Stanford News

2/4/97

CONTACT: Stanford University News Service (650) 723-2558


Carson on Carson

Although Clayborne Carson's passion for what he calls the modern African American freedom struggle is more than three decades deep, bringing the movement alive in the university classroom was the furthest thing from his mind in 1967.

Fresh out of UCLA with a bachelor's degree in Latin American history, Carson ­ now a history professor and senior editor of the Martin Luther King Jr. Papers Project ­ was a man with no clear direction, his livelihood garnered from taxi fares and tips.

"All I knew was the draft was after me," he said during a recent talk at Memorial Church. The Jan. 29 gathering was part of the lecture series "What Matters to Me and Why," in which faculty members have an opportunity to share their personal beliefs.

Back then, Carson thought the best course of action was to leave the United States and not come back. He and his wife, Susan, took off from Los Angeles with all their possessions in their backpacks. But Susan became ill, and like in a classic nightmare, the couple ended up back where they had started. Carson landed a job as a computer programmer in UCLA's Survey Research Center, where he worked on a program for a history professor. The job piqued his interest in the field.

Carson got a student deferment from the draft and entered graduate school at UCLA. He wrote his dissertation on the civil rights movement, something he knew about intimately. At 19, Carson had hitched a ride from Indiana to the nation's capital to participate in the 1963 March on Washington and from then on was involved in the struggle.
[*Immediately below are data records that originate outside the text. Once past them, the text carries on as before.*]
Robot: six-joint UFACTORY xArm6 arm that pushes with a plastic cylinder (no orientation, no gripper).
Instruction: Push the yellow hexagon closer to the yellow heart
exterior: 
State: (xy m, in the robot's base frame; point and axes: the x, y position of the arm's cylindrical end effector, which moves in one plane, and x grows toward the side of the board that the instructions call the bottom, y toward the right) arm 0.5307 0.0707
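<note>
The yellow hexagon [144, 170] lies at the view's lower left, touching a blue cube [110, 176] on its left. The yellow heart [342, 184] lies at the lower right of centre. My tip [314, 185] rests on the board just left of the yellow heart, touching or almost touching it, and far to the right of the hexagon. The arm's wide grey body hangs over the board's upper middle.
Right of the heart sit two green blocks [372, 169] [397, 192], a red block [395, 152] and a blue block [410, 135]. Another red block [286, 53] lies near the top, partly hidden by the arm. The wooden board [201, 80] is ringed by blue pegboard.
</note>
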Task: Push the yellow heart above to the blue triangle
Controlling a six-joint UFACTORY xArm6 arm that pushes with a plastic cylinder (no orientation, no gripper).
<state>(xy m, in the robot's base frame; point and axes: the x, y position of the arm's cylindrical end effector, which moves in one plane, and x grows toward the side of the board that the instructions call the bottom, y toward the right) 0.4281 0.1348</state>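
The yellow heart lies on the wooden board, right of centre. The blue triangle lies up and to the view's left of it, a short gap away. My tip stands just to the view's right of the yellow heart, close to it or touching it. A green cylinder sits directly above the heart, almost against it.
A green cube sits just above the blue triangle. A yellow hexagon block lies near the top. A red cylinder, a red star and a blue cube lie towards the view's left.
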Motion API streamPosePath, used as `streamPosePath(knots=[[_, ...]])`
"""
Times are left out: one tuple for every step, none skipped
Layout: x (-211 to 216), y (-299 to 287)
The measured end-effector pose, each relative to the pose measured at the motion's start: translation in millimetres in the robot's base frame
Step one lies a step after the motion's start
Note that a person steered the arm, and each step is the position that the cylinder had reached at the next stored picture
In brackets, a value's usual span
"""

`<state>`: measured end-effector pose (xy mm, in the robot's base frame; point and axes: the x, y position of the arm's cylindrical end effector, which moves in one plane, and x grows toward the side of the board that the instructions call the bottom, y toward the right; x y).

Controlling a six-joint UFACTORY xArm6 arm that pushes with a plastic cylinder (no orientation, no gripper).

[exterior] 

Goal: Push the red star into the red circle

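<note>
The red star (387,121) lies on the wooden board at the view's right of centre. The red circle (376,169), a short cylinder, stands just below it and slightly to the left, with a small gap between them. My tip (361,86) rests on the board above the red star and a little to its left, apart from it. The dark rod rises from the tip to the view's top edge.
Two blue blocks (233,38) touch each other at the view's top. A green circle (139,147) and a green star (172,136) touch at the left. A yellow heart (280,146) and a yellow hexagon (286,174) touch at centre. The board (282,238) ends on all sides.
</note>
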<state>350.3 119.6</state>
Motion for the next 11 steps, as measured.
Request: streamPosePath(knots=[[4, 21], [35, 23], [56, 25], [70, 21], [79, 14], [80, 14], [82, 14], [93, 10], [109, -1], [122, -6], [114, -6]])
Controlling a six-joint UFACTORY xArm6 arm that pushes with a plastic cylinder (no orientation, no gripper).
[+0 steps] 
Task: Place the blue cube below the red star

"One of the issues that I've dealt with in my scholarly career is that merging of the personal and the political and the academic," Carson said. "'Objectivity' to me means coming to that subject matter with some kind of sense of fairness and restraint. But also, the reason I am doing the kind of history I do [results from] my own personal life and the choices that I've made. One of the things that makes my history different from other people doing history is that they deal with people who are dead. I deal with people who can call me on the phone and say, 'I didn't like that last article that you wrote.' "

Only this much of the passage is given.